This is the freelist benchmark, for the nodeallocation, position dependent variant of the data structure.

Release build, on a 12th Gen Intel processor, 4 big cores, 8 little cores.

The little cores really get the short end of the stick, at least with the thread sets currently in use. They’re really getting almost no work done at all.

The threads sets currently in use were designed on symmetric topologies.

Obviously here we have an interest in also testing the little and the big cores on their own.

On the previous laptop, with a 5th Gen Intel, I was getting about 27,000,000 iterations on a single core.

Here, on a big core, I’m getting 227,410,000. That’s 10x, and I can’t help but think something special is going on, rather than this being really genuine.

When I move to two cores, on i5 I was getting 10,000,000 iterations per core.

Here, I’m getting 61,340,000. That’s 6x still, though.

The laptop I think began to thermally throttle once it was past the first few tests, or even earlier - the processor unit had hit and was being held at 100C, which is scary.

I need to sort out decent thermal throttling, because 100C is way too hot.
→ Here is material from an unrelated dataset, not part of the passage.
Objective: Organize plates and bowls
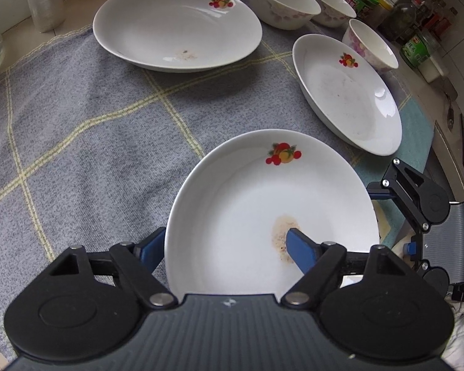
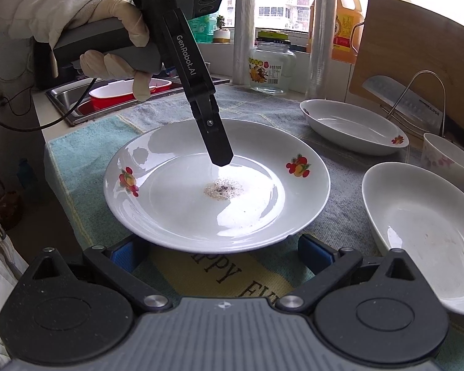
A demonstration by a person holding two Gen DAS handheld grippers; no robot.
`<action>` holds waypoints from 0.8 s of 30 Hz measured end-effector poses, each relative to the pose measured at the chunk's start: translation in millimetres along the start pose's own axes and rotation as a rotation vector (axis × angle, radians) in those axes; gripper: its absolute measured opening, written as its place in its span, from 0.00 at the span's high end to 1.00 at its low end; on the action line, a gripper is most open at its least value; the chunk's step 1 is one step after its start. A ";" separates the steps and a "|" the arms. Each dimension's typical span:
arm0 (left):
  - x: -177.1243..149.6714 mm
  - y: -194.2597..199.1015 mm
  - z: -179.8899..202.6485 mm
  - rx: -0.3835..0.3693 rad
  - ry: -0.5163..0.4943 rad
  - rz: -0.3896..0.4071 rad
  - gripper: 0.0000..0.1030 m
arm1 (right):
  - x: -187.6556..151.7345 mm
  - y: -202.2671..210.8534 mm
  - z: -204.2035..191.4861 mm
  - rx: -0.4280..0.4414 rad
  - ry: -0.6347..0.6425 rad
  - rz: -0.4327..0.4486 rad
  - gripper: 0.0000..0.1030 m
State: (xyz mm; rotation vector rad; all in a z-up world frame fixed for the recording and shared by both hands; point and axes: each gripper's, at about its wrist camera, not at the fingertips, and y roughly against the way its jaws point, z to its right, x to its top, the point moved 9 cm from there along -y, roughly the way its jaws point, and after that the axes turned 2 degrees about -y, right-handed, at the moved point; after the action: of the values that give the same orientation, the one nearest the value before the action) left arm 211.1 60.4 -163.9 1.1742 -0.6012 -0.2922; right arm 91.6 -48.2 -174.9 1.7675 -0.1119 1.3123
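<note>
Left wrist view shows a white plate (image 1: 272, 216) with a fruit print and a brownish stain, low in the frame on a grey checked cloth (image 1: 92, 130). Its near edge is hidden behind the left tool (image 1: 225, 249), whose fingers straddle the rim; whether they pinch it is unclear. The right tool (image 2: 222, 253) stands wide at the plate's (image 2: 216, 185) near edge.

I noted a home kitchen: steel sink (image 2: 77, 105) beside the cloth-covered tabletop (image 2: 263, 108), cleaver (image 2: 402, 99) racked against a cutting board (image 2: 417, 46), oil jug (image 2: 345, 18), condiment jars (image 1: 355, 0) along the tiled wall.
</note>
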 end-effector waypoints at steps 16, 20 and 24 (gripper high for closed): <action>-0.1 4.3 -0.6 -0.041 -0.011 -0.013 0.21 | 2.2 -6.1 -4.3 0.018 0.025 -0.023 0.00; 0.9 4.7 -1.4 -0.031 -0.012 -0.015 0.24 | 2.6 -7.4 -4.2 0.011 0.022 -0.034 0.00; -0.1 5.6 -3.5 -0.028 -0.009 -0.013 0.26 | 3.7 -7.6 -5.3 0.005 0.018 -0.040 0.00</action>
State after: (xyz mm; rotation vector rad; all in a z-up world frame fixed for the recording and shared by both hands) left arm 212.5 65.2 -159.6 1.1506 -0.5959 -0.3165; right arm 93.5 -38.4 -176.3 1.7535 -0.0625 1.3004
I want to throttle at about 60C.



So, I’ve been thinking about how to test position independent data structures.

With the usual data structures, which are position dependent, I spin up threads.

With position independence, the expectation is to be using shared memory across multiple processes, each of course with its own virtual memory, and with the shared memory mapped to different virtual addresses.
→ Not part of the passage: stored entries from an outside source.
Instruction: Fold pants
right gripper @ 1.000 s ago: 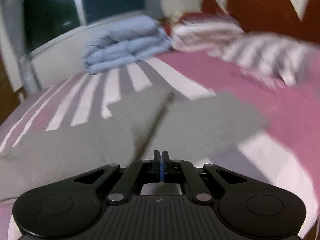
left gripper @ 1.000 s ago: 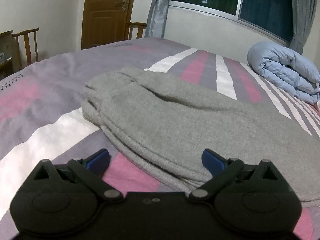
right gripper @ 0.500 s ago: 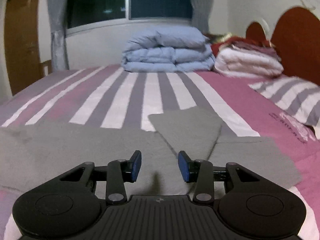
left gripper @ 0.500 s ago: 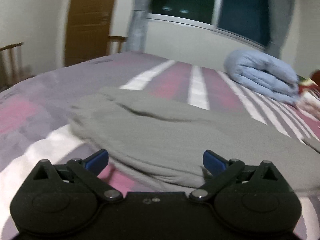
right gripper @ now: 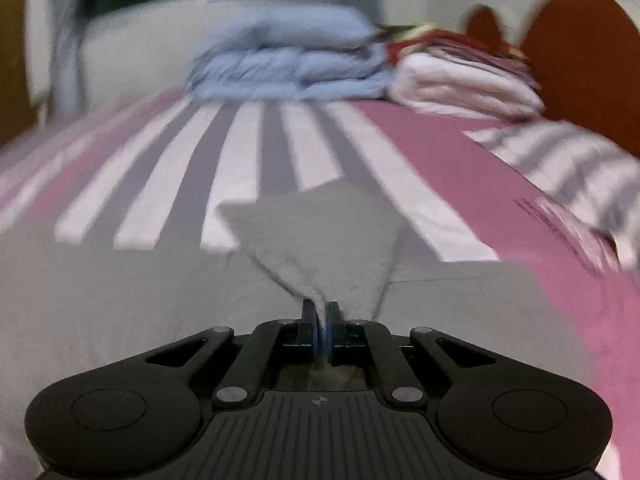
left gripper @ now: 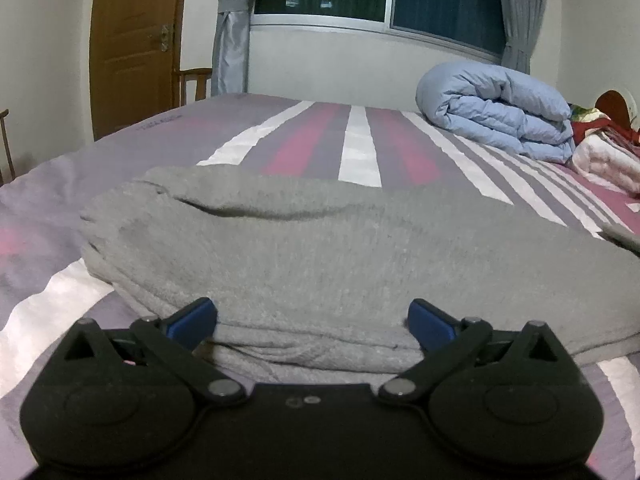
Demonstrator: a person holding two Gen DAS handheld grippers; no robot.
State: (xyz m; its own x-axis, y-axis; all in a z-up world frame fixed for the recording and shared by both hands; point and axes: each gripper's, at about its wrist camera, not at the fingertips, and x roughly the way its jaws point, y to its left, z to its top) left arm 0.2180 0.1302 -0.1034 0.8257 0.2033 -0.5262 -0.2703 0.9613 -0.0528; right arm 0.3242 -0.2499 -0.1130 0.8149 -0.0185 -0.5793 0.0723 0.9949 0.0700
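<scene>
Your right gripper point(right gripper: 320, 314) has just been closing, and its fingers now pinch a raised pleat of the grey pants point(left gripper: 320, 248), with the cloth drawn up into a small tent between them. Your left gripper point(left gripper: 312, 320) has its fingers spread wide, one on either side of the pants' thick folded edge; the pads press on nothing that I can see.

The pants lie across the near part of the bed point(left gripper: 360, 148), stretched along its near edge, bunched and layered at the left gripper's end and flatter toward the right, where one leg end points away toward the headboard point(right gripper: 580, 60).

Expect a soft, fairly thick knit, light enough to lift but limp: it will sag and drag on the sheet, and a thin pinch probably catches only the top layer. Take hold at the edges or corners and bite through all the layers of the stacked edge.

You have open striped sheet beyond the pants for carrying a fold over. The blue duvet point(left gripper: 496, 108) and the stacked blankets point(right gripper: 460, 76) sit well apart, against the far side, and the pillow point(right gripper: 568, 168) lies near the headboard. Mind the near edge of the bed, where loose cloth could slide off.
</scene>
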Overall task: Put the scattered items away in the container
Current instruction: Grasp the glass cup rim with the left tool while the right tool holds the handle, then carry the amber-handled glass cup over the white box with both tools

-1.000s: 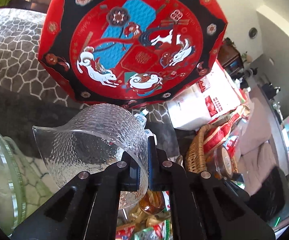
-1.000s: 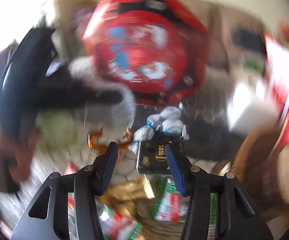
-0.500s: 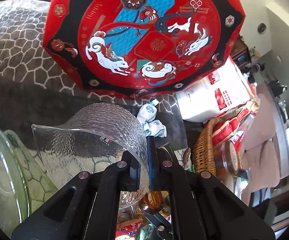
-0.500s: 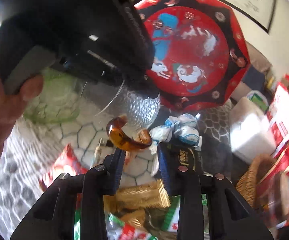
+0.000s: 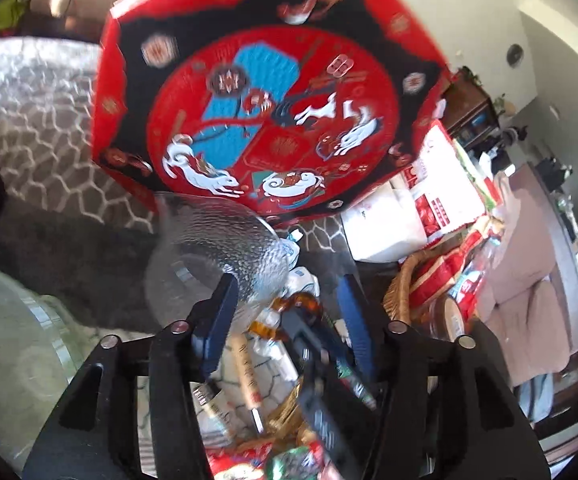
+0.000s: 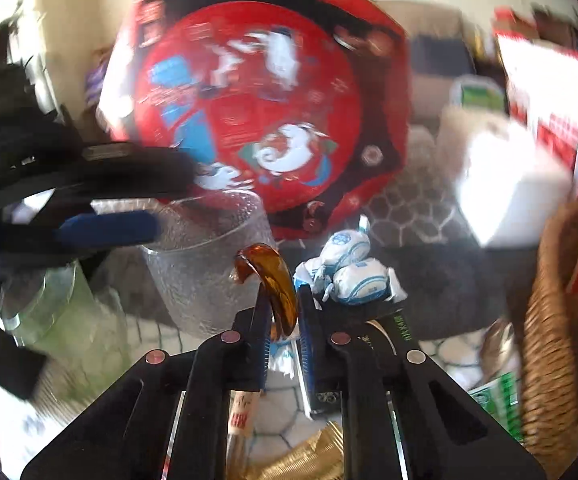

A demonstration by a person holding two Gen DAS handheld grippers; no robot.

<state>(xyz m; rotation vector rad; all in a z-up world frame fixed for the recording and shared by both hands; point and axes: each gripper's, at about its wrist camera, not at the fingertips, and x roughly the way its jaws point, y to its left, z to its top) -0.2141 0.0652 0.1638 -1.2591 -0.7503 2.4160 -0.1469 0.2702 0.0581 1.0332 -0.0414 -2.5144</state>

So I need now to spin up processes.

Windows doesn’t have fork, all it can do is run a new executable from disk, so in the past, when I was working on this code, in Linux I used execve.

Now I’m looking at ditching Windows support in the test and benchmark code, I became free to use fork, and it occurred to me I fact had to, to support embedded systems - such systems would not have executable files for me to execute.
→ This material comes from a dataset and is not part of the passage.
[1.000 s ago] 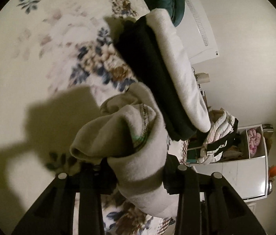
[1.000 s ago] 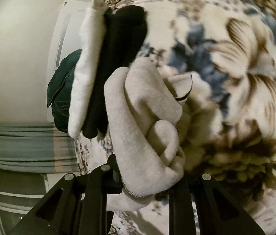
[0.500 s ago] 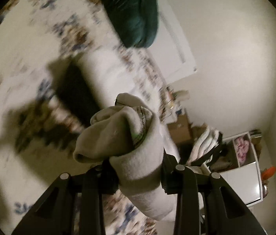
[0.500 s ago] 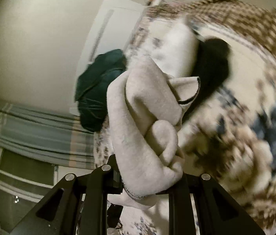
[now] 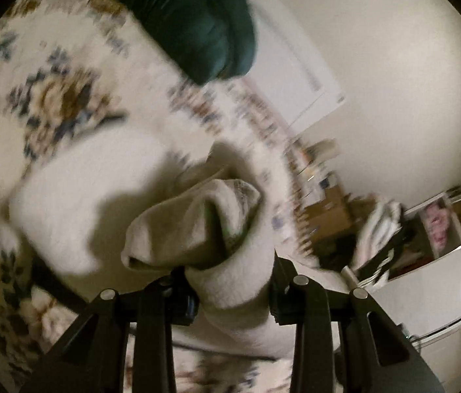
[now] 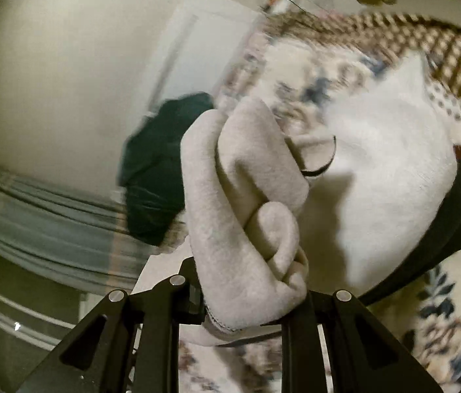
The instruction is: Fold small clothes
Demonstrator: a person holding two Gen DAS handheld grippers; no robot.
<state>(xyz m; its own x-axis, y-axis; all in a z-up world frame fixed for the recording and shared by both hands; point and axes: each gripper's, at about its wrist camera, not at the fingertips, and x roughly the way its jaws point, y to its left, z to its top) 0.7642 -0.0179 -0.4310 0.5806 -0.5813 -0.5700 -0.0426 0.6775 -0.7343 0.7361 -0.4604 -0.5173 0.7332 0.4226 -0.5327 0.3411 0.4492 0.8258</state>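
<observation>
Floral bedspread (image 5: 66, 98) fills most of both views, cream with blue and brown flowers; motion blur heavy. A brown checked blanket (image 6: 427, 49) runs along its far edge in the right wrist view. Dark green pillow (image 5: 197, 23) sits at the head end of the bed, against the white wall panel.

Folded white garment (image 6: 394, 180) lies flat on the bedspread with a black garment (image 6: 453, 229) under or beside its edge, can't tell which. Looks like a finished stack, near the middle of the bed. Same white piece shows blurred in the left wrist view (image 5: 76, 203).

Grey sock bundle (image 5: 204, 229) is bunched, held up off the bed between both tools. Left gripper (image 5: 230, 288) is clamped tight on one end of it, jaws closed to the cloth's thickness. Right gripper (image 6: 247, 304) is pinched on the other end (image 6: 247, 213) the same way. Bundle has a thin dark trim line and a stitched hem, rolled on itself rather than laid flat.

Progress, judged: at least two pieces folded and stacked; this grey one is mid-handling, not yet laid down. A cluttered white shelf unit (image 5: 427, 262) with more fabric sits off the bed's far side; can't tell if that is part of the job.

No readable brands, labels or writing anywhere; blur too strong.
</observation>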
Then I discovered after a fork the child can run and only run functions which are safe to call inside a signal handler (not because they are being so called, but because the constraints imposed by having forked are identical to that of being inside a signal handler) - now, bear in mind here, the child will inherent the shared memory mapping from the parent and I think then will have identical virtual memory addresses, so we’re going to need to close the shared memory and open it again - but we can’t, because the functions to do so are not safe for use inside a signal handler.

So I have to execve anyway.

However, by the time I realized this, I had also realized an embedded platform which lacks files is also going to lack processes.

It’s been a voyage of discovery, folks! :-)



Been getting the test binary back on its feet, as it’s now needed for execve.

I have a standard way for libraries to report versioning, which I needed to bring up standard for libstds and libtest, and I needed to rename everything in libtest - I was writing libtest when I should have been writing test. That took a bit of doing!

Then needed to get the test binary itself back into shape - it was all over the place; I’ve excluded for now the code for where it runs as a spawned child process, that’s the next task.

So I now have this nice output to show for my efforts;

> ../../bin/test
test -d [n] -h -i [n] -m [n] -r -v
  -h     : help
  -r     : run (causes test to run; present so no args gives help)
  -v     : version
  -s [n] : test duration in integer seconds       (default : 3)
  -i [n] : number of times to run this test suite (default : 1)
  -m [n] : total memory for tests, in megabytes   (default : 256)
> ../../bin/test -v
test 7.2.0 (debug, user-mode)
libstds 1.0.0 (debug, Linux, user-mode, x86_64, GCC)
libtest 7.2.0 (debug, Linux, user-mode, x86_64, GCC)
liblfds 7.2.0 (debug, Linux, user-mode, x86_64, GCC >= 4.7.3)

Just noticed the arguments help text doesn’t properly match up the help text :-)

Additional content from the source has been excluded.